Directions for this task: Search the entries below for the word "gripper" and copy every line where it appears.

Data items
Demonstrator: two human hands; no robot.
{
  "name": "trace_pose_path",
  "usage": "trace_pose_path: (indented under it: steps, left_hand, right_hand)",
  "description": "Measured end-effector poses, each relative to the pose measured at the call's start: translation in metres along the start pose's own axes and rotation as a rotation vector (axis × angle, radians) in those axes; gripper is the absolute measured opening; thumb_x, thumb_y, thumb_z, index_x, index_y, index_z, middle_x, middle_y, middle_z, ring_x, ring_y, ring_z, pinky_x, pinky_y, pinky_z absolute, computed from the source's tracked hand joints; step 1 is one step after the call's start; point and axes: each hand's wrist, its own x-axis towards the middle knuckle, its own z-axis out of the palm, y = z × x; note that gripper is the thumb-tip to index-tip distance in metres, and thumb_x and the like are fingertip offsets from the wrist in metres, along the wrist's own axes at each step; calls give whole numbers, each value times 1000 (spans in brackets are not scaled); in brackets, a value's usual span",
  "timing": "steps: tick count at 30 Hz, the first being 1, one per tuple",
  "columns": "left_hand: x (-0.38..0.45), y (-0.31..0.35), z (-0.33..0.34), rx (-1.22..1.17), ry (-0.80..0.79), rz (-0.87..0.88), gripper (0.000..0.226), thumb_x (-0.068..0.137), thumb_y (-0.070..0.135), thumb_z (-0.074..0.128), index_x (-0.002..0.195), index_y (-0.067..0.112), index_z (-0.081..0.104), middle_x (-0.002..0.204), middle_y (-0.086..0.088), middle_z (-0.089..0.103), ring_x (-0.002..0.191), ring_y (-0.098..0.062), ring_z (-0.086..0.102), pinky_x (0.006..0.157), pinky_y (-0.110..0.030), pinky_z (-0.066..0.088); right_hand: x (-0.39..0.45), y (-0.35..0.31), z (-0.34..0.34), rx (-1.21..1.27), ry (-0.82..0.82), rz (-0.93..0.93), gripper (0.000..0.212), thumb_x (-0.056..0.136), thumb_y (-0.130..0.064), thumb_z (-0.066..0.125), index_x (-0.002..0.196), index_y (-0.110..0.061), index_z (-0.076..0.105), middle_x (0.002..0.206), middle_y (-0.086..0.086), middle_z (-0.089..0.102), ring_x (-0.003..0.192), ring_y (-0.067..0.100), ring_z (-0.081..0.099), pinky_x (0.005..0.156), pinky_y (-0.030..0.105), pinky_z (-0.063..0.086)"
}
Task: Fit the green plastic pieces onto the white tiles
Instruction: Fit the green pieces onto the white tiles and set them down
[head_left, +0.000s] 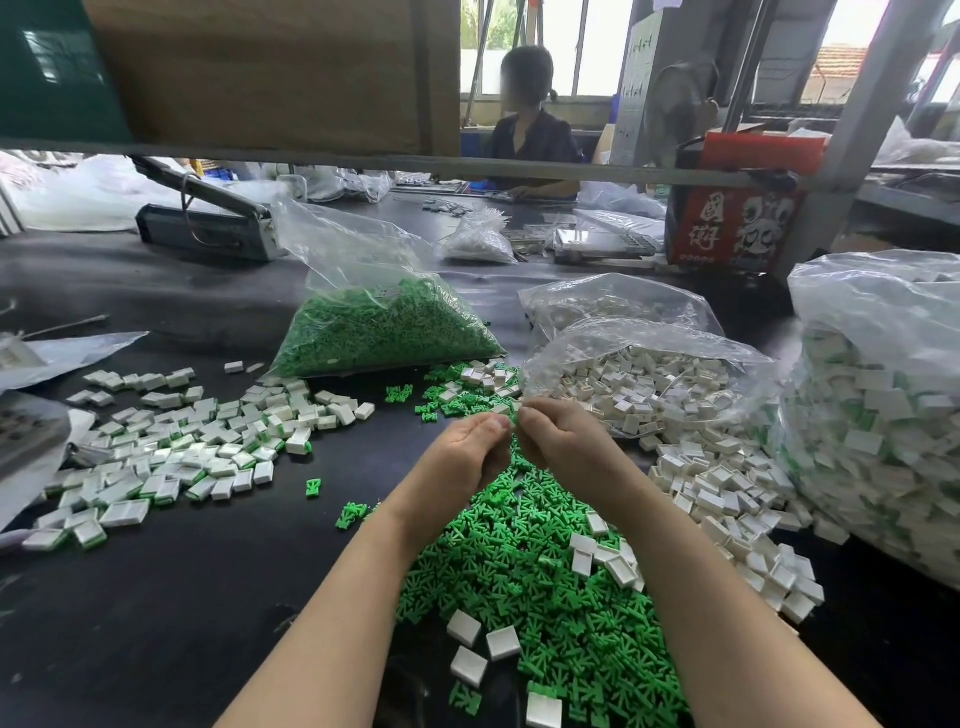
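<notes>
My left hand (470, 453) and my right hand (558, 440) meet above the dark table, fingers curled together around a small piece; a sliver of green shows between the fingertips, the rest is hidden. Below my wrists lies a heap of loose green plastic pieces (550, 587) with a few white tiles (503, 643) scattered on it. More loose white tiles (727, 499) spread to the right. To the left lies a pile of tiles with green fitted on them (171, 457).
A clear bag of green pieces (379, 327) stands behind the hands, an open bag of white tiles (649, 384) to its right, and a big bag of fitted tiles (883, 415) at far right. A seated person (535, 130) works across the table. A red box (737, 208) stands beyond.
</notes>
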Motion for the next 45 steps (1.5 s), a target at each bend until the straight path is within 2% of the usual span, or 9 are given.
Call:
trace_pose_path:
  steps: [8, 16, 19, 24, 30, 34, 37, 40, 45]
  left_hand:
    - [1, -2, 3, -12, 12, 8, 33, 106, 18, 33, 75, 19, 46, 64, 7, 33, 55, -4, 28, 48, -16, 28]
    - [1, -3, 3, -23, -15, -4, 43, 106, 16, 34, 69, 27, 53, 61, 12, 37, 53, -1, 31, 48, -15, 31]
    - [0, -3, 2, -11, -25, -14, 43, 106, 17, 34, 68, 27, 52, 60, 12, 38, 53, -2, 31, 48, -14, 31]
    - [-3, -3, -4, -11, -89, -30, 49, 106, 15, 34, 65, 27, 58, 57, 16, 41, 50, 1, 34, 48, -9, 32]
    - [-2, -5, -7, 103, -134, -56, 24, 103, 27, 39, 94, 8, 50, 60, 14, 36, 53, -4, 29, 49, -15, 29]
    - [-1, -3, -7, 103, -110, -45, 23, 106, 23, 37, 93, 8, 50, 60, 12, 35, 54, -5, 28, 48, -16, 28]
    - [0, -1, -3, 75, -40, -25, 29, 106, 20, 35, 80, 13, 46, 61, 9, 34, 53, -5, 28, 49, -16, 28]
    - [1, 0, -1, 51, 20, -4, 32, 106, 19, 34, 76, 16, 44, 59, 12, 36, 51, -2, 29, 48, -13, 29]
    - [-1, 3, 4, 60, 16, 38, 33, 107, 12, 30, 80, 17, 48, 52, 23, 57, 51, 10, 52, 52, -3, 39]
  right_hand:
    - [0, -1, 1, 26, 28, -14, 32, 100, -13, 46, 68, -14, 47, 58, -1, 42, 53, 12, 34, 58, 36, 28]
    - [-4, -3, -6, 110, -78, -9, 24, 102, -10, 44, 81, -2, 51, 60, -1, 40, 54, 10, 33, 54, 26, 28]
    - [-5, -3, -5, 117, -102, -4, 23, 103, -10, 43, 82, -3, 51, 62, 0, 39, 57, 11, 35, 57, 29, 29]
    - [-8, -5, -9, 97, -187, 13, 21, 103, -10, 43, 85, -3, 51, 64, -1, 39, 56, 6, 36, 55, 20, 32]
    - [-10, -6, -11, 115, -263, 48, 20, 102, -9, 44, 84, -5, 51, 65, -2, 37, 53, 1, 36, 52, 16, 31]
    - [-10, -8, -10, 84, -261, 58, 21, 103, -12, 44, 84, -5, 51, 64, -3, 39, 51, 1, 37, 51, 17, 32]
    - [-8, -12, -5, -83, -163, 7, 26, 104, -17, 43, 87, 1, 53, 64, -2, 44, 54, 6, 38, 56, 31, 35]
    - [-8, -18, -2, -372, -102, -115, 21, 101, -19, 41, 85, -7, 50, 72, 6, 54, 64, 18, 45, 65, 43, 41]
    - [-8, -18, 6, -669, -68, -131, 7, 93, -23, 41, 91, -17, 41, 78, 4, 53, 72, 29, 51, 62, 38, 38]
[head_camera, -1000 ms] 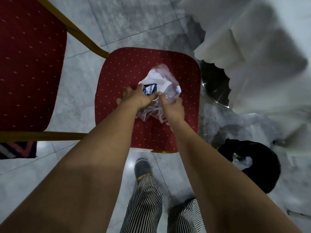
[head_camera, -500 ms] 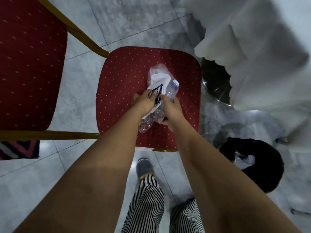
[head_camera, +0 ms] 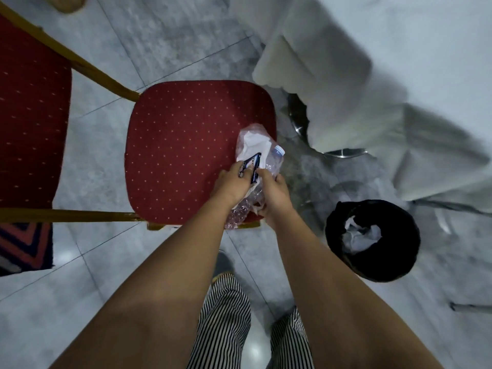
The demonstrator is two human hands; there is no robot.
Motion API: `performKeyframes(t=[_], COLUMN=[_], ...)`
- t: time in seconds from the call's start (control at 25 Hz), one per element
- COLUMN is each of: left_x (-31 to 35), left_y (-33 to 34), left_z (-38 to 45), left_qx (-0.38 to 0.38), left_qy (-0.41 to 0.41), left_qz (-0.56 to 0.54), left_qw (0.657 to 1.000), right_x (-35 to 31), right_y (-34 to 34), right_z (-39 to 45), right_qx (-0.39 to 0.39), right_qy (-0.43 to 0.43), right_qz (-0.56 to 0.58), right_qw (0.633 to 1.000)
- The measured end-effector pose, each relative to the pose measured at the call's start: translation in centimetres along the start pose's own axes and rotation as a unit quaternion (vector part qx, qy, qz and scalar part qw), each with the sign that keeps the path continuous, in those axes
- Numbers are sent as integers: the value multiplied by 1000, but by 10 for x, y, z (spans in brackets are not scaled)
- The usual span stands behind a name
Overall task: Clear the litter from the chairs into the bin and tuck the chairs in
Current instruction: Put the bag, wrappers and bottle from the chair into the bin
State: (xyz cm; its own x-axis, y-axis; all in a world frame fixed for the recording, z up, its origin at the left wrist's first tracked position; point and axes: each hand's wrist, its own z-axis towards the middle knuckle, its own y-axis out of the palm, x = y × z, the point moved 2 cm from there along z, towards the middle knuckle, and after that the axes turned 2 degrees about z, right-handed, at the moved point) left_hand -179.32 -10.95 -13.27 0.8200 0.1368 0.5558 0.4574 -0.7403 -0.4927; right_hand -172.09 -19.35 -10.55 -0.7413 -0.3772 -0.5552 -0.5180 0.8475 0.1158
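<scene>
While both arms reach down, left hand (head_camera: 231, 182) and right hand (head_camera: 274, 191) clutch litter (head_camera: 255, 145).

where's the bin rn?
Head view, lower right: the black bin stands on the floor right of the red chair seat, just below the white tablecloth, crumpled paper inside.
</scene>
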Motion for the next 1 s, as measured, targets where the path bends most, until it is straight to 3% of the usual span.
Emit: performKeyframes(t=[0.2, 0.64, 1.0], left_x=[31, 111, 115], left_y=[78, 324, 441], left_z=[-43, -114, -85], left_qx=[-29, -137, -204], left_qy=[11, -4, -19], left_qz=[38, 120, 154], left_qw=[999, 983, 967], right_x=[6, 9, 38], right_y=[-95, -361, -467], right_z=[-19, -13, 57], right_qx=[36, 108, 136], right_qy=[29, 77, 109], right_qz=[33, 27, 9], right_qw=[998, 991, 985])
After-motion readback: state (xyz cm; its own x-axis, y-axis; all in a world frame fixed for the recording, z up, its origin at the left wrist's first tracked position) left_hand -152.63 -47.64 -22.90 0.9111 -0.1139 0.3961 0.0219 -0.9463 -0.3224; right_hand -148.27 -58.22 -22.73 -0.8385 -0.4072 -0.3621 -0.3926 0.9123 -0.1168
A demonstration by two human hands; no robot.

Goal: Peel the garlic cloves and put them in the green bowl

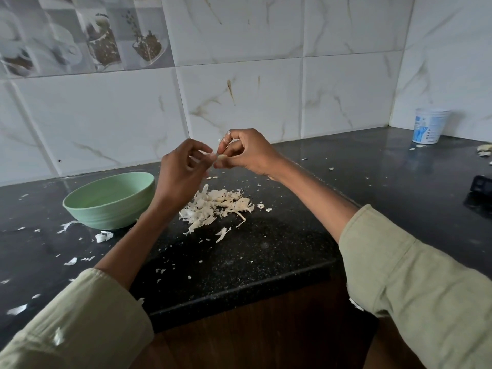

Result of this task:
  "description": "Measured end-effector poses, each relative to the pose measured at the call's start: translation in metres along the start pose's own axes and rotation as a rotation vector (axis × angle, radians) in those axes; gripper is the absolute measured opening; thumb_x, thumb_y, thumb_z, index_x, index_y, index_z, middle_x, middle_y, middle_z, ring_x, ring_y, ring_z, pinky_x, pinky_y, pinky_z absolute, computed from the source's tracked hand joints; step 1 is one step after the call's start; point and axes: each hand's wrist, its own x-axis towards the middle knuckle, its own z-axis out of the palm, y = z × x; note that gripper is the thumb-tip to index-tip distance in metres, and thumb_x and the like are fingertip offsets from the wrist in metres, along the wrist's own axes at each step; calls give whole numbers, each value times 1000 (spans in brackets are not scaled); in brackets, a value's usual span",
  "columns": "left_hand: x (-0.38..0.45), y (-0.31..0.35), z (-0.33..0.34), rx (-1.22..1.17), ry (-0.80..0.79), rz (-0.87..0.88), gripper (0.000..0.226), thumb_x (-0.068..0.137), thumb_y (-0.070..0.135), thumb_z (-0.074..0.128), index_x (-0.002..0.195), index_y (-0.067..0.112), index_z (-0.081..0.104), middle_x (-0.002..0.204), middle_y (-0.086..0.088), middle_z (-0.089..0.103), ring_x (-0.002..0.191), ring_y (-0.098..0.062), ring_z (-0.086..0.102), pinky_x (0.006..0.157), pinky_y (-0.110..0.030), pinky_z (-0.066..0.088); right_hand: x (-0.39..0.45), y (-0.35..0.31), z (-0.34..0.34), rx (-1.21..1.27), ry (-0.82..0.82), rz (-0.93..0.93), gripper (0.000..0.212), thumb_x (-0.056..0.136), thumb_y (-0.130..0.064), thumb_z (-0.066..0.125), index_x (-0.002..0.196), index_y (-0.110..0.061), index_z (-0.076..0.105), middle_x (0.002..0.206), middle_y (-0.086..0.086), middle_z (-0.089..0.102), ring_x (-0.003..0.192), ring_y (-0.067..0.100), ring_z (-0.081..0.099), pinky_x (0.005..0.156), pinky_y (-0.030..0.105), pinky_z (-0.063..0.086)"

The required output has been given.